Task prompt:
Once the images are removed, set down everything else in the listing below exactly.
--- --- ---
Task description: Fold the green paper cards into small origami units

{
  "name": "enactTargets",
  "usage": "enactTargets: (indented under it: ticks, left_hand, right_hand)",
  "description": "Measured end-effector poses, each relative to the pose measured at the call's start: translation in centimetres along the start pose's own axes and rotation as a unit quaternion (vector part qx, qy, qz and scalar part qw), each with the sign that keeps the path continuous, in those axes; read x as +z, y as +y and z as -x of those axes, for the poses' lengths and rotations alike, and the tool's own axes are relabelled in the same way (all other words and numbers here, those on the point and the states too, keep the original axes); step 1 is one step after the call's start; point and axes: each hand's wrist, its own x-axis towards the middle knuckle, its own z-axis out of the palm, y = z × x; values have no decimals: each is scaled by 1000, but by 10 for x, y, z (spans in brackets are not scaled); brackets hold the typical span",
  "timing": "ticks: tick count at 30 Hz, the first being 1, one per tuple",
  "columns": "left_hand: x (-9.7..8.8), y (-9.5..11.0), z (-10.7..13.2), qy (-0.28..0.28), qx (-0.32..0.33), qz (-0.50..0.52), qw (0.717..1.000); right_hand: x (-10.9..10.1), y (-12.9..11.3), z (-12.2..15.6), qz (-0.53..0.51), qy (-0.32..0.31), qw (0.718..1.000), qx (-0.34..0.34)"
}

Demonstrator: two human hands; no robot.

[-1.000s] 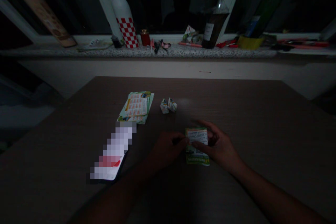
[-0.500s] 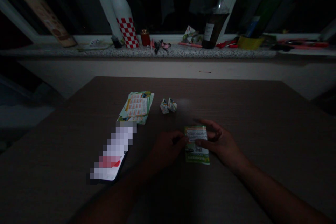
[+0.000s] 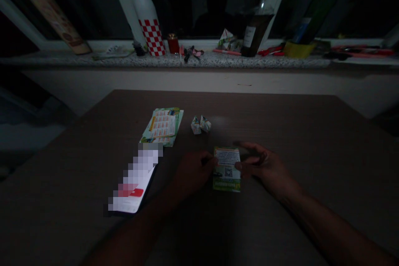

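A small printed green-and-white sheet of paper [image 3: 227, 178], with lines of text and a QR code, is upright between my hands above the wooden table. My left hand [image 3: 195, 172] pinches its left edge between thumb and bent forefinger. On the right edge rests the thumb of my right hand [image 3: 268, 170], the middle fingers curled near the paper's side and the forefinger stretched out beyond it. Farther back on the table sits a small folded paper piece [image 3: 200, 125] with two pointed halves.
Left of the hands lie a stack of similar printed sheets [image 3: 162, 126] and a lit phone [image 3: 134, 191], partly blurred out. Along the granite windowsill [image 3: 199, 63] stand a red-checked white bottle [image 3: 151, 29], a dark plastic cup [image 3: 254, 35], a green bottle [image 3: 321, 8] and small clutter.
The paper has shifted a little left and now faces me more squarely. My right thumb has slid from the paper's middle out to its right edge.
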Motion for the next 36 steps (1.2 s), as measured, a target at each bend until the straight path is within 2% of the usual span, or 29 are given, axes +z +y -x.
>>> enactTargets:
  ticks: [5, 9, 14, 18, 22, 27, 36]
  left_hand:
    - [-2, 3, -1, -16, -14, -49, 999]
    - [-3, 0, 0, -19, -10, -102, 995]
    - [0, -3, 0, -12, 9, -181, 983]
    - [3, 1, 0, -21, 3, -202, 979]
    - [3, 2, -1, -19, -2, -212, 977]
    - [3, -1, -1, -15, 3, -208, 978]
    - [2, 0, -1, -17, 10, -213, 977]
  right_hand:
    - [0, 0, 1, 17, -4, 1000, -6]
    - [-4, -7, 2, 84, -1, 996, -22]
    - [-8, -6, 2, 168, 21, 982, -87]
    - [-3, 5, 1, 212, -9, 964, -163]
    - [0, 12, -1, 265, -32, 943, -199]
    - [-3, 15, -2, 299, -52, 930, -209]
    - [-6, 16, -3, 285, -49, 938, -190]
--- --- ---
Written response:
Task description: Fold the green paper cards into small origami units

{
  "name": "enactTargets",
  "usage": "enactTargets: (indented under it: ticks, left_hand, right_hand)",
  "description": "Measured end-effector poses, each relative to the pose measured at the call's start: translation in centimetres along the start pose's own axes and rotation as a unit quaternion (vector part qx, qy, qz and scalar part qw), each with the sign that keeps the path continuous, in those axes; read x as +z, y as +y and z as -x of those axes, for the poses' lengths and rotations alike, and the tool's own axes are relabelled in the same way (all other words and numbers here, those on the point and the states too, keep the original axes); step 1 is one step after the call's start; point and axes: each hand's wrist, its own x-axis towards the middle knuckle, its own z-axis out of the palm, y = z × x; values have no decimals: each is scaled by 1000, but by 10 for x, y, z (spans in brackets are not scaled); brackets hold the typical span",
  "timing": "ticks: tick count at 30 Hz, the first being 1, one per tuple",
  "columns": "left_hand: x (-9.7..8.8), y (-9.5..11.0), z (-10.7..13.2), qy (-0.28..0.28), qx (-0.32..0.33), qz (-0.50..0.52), qw (0.717..1.000); right_hand: x (-10.9..10.1), y (-12.9..11.3), z (-12.2..15.6), qz (-0.53..0.51), qy (-0.32..0.31), qw (0.718..1.000), qx (-0.34..0.34)"
}

Demonstrator: two human hands; no robot.

[-1.000s] 
[-0.500s] 
[+0.000s] 

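A small printed green-and-white sheet of paper [image 3: 227, 178], with lines of text and a QR code, is upright between my hands above the wooden table. My left hand [image 3: 195, 172] pinches its left edge between thumb and bent forefinger. On the right edge rests the thumb of my right hand [image 3: 268, 170], the middle fingers curled near the paper's side and the forefinger stretched out beyond it. Farther back on the table sits a small folded paper piece [image 3: 200, 125] with two pointed halves.
Left of the hands lie a stack of similar printed sheets [image 3: 162, 126] and a lit phone [image 3: 134, 191], partly blurred out. Along the granite windowsill [image 3: 199, 63] stand a red-checked white bottle [image 3: 151, 29], a dark plastic cup [image 3: 254, 35], a green bottle [image 3: 321, 8] and small clutter.
The paper has shifted a little left and now faces me more squarely. My right thumb has slid from the paper's middle out to its right edge.
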Motion for the next 36 steps (1.2 s), as measured, a target at each bend until the straight path is within 2% of the usual span, or 29 are given, axes +z +y -x.
>>> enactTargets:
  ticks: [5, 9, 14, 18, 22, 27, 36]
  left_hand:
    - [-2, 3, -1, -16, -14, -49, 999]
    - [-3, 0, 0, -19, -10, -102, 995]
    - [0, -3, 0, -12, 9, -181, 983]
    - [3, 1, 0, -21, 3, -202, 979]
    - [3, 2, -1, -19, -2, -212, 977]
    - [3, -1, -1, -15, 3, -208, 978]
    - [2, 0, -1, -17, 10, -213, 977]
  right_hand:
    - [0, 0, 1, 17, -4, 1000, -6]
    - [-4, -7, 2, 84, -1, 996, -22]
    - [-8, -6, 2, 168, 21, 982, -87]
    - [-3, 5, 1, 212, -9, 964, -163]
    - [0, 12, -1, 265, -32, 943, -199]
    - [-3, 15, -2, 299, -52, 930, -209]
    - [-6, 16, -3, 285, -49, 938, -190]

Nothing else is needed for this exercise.